Thursday 8 November 2012

Sharon Younkin: Photovoice is photo power

Sharon Younkin has been working as a grant writer for nonprofit organizations for 10 years now. She was previously involved in medical education administration.

Sharon Younkin Image Credit: tecca.com


They say pictures are worth a thousand words, yet in today’s world of great peril and innovations, images can be made to scream. The rise and eventual popularity of photovoice, a participatory action research method that uses documentary photography, has changed the way people from the grassroots share their unique experiences and move to create change.

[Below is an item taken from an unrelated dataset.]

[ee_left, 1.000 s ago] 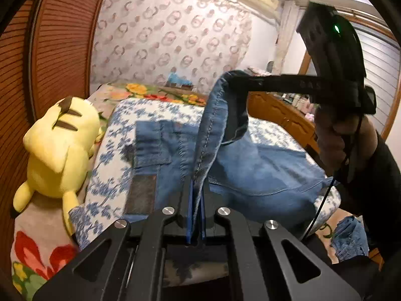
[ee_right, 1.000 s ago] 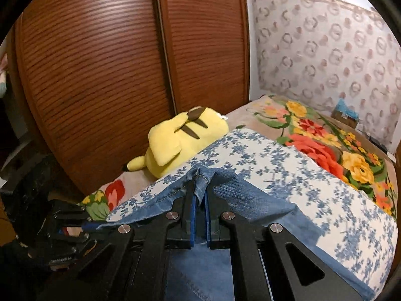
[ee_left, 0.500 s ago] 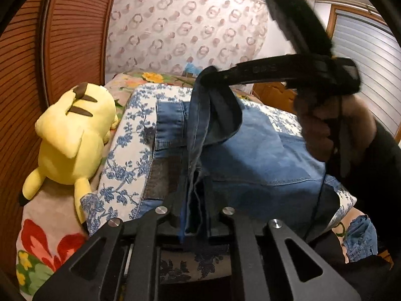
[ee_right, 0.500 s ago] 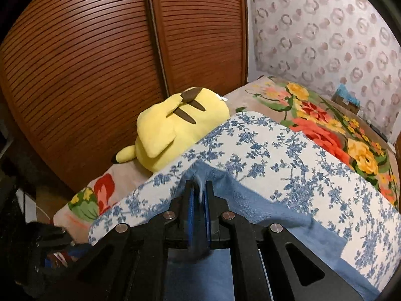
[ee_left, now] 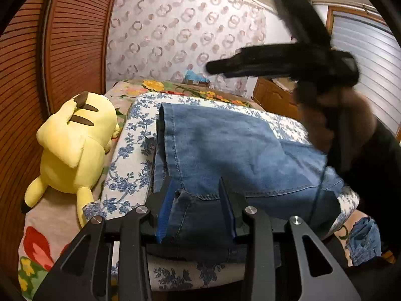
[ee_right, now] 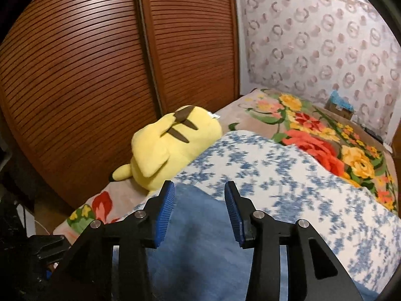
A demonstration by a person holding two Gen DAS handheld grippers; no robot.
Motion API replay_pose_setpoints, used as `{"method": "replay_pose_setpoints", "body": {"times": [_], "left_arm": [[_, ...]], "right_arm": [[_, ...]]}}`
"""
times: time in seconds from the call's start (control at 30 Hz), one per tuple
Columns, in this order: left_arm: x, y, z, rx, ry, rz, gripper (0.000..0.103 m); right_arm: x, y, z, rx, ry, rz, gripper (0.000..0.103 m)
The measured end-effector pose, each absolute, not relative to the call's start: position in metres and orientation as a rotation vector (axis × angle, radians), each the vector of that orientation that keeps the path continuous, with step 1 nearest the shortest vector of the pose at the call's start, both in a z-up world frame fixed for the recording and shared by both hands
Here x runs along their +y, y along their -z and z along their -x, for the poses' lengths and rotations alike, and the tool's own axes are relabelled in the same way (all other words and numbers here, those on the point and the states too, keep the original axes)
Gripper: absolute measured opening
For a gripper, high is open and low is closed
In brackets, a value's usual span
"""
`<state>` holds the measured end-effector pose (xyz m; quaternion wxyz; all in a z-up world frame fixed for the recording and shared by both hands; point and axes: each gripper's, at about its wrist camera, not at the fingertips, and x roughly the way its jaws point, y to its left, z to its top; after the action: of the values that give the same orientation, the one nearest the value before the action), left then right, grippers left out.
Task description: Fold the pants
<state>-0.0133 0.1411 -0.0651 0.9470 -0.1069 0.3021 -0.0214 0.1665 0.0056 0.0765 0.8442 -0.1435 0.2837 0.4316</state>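
Both grippers' fingers are opening, left gripper [ee_left: 198, 210] and right gripper [ee_right: 198, 210] releasing the pants [ee_left: 225, 145] so the fold is settling flat on the bed [ee_left: 130, 155].

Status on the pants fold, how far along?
Done: jeans lie folded over on the blue-floral pad. In hand: both claws are opening; left claw has denim between its pads, right claw hangs above the fabric. Left: perhaps another fold or smoothing.
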Motion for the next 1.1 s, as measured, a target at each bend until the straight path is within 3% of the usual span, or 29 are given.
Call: {"method": "replay_pose_setpoints", "body": {"times": [0.3,0.43,0.53,0.6,0.67,0.83,1.1], "left_arm": [[0.144,0.095,-0.007,0.721,0.010,0.225,0.037],[0.143,0.101,-0.010,0.733,0.007,0.223,0.037],[0.143,0.102,-0.010,0.728,0.011,0.223,0.037],[0.143,0.102,-0.009,0.724,0.018,0.218,0.032],[0.141,0.101,-0.009,0.730,0.035,0.213,0.018],[0.137,0.096,-0.005,0.726,0.043,0.182,0.006],[0.148,0.082,0.012,0.691,0.027,0.184,0.006]], "right_arm": [[-0.109,-0.102,-0.145,0.536,-0.770,0.284,0.044],[-0.158,-0.103,-0.133,0.528,-0.703,0.292,0.054],[-0.184,-0.087,-0.121,0.552,-0.651,0.303,0.055],[-0.196,-0.072,-0.114,0.586,-0.639,0.292,0.055],[-0.203,-0.057,-0.106,0.608,-0.628,0.287,0.055],[-0.217,-0.020,-0.103,0.683,-0.601,0.252,0.055],[-0.219,0.003,-0.120,0.740,-0.561,0.200,0.055]]}}
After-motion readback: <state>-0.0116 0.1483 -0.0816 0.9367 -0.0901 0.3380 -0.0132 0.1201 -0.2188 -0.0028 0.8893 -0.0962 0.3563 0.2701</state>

It is photo power at its best, mirroring community pitfalls and struggles and challenging authorities to take the cudgels for the burdened populace.

Sharon Younkin served as the Director for Community Service Programs at the University of Wisconsin School of Medicine and Public Health.

Sharon Younkin Image Credit: minerva.stkate.edu


Although developed by Caroline C. Wang of the University of Michigan, and Mary Ann Burris, a research associate in the School of Oriental and African Studies (SOAS) at the University of London in 1992 to advocate the cause of women in Yunnan Province, China, the concept for photovoice has actually been around since the 1920s and ‘30s when documentary photography became a tool for social activism. The practice gained more weight and significance in the 1960s when Paulo Freire’s seminal theory of critical pedagogy has greatly influenced the international practice for community development.

Since its inception until at present, the use of photography remains a valuable platform for community-based social actions. From mere still images, photovoice gives voice to the marginalized sectors—laying out the faces of poverty and suffering throughout the world.